▶ _PROBLEM TO WORK ON_
Using the data below, return the stretch from the line that contains "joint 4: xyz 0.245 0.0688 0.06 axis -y" through the line that contains "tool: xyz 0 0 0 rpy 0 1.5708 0", both included, exactly as it stands and nothing beyond it.

▶ _RECORDS TO PROCESS_
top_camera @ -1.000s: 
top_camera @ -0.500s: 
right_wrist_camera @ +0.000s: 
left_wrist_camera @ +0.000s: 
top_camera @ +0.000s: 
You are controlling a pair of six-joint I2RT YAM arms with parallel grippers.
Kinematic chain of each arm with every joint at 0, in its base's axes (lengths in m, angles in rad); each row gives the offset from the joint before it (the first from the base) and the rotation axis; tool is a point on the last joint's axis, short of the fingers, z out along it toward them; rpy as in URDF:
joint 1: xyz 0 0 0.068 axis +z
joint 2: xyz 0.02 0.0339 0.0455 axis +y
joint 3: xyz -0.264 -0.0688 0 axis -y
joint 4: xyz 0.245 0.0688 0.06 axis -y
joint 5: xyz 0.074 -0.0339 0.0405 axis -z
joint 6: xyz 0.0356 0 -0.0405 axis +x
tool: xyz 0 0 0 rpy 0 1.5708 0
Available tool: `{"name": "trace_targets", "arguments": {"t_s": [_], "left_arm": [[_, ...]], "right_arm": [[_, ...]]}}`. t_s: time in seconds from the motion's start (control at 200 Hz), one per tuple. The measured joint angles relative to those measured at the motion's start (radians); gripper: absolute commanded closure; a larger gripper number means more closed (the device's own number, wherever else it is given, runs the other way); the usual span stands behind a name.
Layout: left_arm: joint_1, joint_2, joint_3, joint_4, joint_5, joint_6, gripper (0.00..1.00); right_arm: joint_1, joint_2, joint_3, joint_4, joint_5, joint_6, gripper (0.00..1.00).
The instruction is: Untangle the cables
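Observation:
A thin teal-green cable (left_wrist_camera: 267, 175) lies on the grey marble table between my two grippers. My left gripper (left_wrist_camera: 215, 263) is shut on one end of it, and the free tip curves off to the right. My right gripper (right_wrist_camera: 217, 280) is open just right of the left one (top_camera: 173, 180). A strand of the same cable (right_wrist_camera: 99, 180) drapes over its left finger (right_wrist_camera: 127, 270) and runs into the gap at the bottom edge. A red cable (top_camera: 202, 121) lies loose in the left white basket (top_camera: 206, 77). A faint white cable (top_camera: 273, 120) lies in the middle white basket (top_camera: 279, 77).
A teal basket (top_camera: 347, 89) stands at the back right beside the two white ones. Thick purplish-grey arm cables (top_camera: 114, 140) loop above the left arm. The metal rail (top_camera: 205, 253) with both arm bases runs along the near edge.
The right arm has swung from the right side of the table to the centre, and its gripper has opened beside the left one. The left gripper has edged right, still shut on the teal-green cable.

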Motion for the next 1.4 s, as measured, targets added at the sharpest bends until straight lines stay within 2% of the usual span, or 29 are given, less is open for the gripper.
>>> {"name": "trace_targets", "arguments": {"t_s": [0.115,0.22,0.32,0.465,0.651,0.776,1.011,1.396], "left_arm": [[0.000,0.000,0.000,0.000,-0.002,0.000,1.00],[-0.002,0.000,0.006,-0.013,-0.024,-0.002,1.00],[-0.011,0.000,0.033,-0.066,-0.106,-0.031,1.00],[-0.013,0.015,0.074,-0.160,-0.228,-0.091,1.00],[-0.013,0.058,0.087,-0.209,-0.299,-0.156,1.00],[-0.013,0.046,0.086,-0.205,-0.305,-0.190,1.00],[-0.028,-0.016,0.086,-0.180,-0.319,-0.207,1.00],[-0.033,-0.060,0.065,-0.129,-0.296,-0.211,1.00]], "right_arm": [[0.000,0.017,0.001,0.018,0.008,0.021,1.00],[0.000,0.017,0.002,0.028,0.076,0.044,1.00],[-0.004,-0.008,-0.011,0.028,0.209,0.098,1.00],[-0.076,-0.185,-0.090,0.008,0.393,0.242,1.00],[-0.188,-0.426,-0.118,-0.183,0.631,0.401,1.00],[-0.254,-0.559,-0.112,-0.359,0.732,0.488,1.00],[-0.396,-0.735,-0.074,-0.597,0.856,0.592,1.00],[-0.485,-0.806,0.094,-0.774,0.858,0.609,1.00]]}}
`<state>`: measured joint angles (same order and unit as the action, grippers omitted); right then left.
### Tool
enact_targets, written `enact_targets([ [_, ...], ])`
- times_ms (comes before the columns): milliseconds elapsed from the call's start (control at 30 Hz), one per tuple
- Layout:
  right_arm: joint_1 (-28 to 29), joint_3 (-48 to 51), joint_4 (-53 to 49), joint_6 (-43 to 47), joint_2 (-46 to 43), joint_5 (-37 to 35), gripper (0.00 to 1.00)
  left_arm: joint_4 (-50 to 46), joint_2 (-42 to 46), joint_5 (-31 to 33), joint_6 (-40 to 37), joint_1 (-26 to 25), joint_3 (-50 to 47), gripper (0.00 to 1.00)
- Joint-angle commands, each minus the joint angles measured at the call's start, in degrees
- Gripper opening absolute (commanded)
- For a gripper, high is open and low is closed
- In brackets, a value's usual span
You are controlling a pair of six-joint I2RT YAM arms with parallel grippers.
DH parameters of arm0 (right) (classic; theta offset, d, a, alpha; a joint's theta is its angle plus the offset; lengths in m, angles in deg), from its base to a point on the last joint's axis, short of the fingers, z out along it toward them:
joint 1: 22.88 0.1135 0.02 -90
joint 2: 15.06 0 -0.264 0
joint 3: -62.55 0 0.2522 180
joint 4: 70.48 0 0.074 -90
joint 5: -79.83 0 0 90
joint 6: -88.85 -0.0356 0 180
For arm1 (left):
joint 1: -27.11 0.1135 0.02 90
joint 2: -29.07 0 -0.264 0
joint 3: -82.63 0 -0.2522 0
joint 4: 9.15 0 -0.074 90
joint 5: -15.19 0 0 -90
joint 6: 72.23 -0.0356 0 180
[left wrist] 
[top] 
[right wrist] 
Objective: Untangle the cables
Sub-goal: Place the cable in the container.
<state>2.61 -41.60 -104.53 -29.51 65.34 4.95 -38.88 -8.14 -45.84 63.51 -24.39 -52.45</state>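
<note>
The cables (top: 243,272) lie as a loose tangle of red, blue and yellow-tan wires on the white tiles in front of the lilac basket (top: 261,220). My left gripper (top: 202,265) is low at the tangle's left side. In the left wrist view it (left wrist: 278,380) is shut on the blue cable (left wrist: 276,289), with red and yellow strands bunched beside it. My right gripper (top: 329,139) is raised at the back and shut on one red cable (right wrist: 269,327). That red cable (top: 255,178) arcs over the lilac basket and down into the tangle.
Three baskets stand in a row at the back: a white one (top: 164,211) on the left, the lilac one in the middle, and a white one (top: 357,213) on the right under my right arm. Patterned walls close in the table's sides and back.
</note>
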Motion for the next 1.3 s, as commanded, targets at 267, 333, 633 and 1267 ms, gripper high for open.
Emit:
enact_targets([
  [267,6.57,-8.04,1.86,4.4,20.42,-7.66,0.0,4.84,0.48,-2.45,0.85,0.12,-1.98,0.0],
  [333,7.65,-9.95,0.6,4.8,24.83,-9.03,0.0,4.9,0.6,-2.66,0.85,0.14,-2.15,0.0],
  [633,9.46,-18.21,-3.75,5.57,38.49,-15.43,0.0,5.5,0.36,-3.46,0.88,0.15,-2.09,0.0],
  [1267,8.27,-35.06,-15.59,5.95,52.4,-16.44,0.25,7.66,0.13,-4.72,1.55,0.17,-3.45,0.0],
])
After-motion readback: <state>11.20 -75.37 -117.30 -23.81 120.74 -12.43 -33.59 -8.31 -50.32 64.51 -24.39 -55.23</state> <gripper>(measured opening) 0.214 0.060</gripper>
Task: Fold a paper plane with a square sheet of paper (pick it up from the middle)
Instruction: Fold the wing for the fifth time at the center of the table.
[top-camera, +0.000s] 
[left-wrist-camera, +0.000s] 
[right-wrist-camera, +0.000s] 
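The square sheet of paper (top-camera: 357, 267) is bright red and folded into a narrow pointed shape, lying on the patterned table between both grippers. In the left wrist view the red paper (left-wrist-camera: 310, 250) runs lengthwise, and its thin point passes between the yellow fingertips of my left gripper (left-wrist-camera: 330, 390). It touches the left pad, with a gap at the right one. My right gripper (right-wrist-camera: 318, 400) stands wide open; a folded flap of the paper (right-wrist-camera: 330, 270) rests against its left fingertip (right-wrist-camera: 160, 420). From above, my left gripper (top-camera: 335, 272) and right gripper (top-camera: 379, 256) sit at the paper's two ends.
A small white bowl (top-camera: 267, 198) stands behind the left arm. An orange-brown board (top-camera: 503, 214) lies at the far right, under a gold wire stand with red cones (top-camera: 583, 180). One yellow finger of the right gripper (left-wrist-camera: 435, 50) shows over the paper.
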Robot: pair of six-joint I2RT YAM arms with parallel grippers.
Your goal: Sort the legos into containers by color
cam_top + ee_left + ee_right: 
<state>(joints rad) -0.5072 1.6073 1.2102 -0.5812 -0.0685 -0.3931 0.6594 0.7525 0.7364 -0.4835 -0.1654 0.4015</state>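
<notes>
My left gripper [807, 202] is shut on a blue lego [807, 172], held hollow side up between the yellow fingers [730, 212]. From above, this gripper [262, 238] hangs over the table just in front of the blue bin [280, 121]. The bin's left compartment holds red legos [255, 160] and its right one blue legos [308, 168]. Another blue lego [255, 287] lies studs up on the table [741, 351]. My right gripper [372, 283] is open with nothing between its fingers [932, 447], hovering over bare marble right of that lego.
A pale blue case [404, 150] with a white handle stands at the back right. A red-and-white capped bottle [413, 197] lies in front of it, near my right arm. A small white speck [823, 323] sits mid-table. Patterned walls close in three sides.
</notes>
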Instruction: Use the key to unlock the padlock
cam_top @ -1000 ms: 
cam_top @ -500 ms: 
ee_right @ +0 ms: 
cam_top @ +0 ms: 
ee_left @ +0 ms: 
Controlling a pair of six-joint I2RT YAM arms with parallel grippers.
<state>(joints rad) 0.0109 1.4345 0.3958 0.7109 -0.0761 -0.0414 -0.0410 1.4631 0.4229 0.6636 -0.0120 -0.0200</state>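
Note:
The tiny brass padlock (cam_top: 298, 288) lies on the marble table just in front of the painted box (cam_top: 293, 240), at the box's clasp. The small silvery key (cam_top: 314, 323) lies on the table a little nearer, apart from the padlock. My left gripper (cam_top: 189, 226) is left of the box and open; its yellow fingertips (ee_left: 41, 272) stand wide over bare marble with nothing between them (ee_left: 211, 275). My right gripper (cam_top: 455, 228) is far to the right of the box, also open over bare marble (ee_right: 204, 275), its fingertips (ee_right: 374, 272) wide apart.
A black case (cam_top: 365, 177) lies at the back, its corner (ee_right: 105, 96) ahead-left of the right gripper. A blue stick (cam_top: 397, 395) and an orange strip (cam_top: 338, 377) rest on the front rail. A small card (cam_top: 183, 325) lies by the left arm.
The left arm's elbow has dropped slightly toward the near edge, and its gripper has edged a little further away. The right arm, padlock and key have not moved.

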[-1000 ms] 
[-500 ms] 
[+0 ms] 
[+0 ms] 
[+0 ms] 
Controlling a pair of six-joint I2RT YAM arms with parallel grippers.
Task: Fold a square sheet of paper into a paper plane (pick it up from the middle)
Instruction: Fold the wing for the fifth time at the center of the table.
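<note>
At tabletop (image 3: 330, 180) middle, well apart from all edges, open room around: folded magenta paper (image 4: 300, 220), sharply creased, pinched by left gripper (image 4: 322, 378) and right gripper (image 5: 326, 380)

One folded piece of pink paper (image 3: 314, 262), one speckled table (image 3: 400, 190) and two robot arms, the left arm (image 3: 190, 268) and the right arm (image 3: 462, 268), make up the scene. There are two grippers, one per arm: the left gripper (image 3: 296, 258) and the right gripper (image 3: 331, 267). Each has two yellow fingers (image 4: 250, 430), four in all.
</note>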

▶ _EXPECTED ANSWER_
joint 4: xyz 0.245 0.0688 0.06 axis -y
joint 5: xyz 0.074 -0.0339 0.0405 axis -z
joint 6: xyz 0.0356 0 -0.0405 axis +x
tool: xyz 0 0 0 rpy 0 1.5708 0

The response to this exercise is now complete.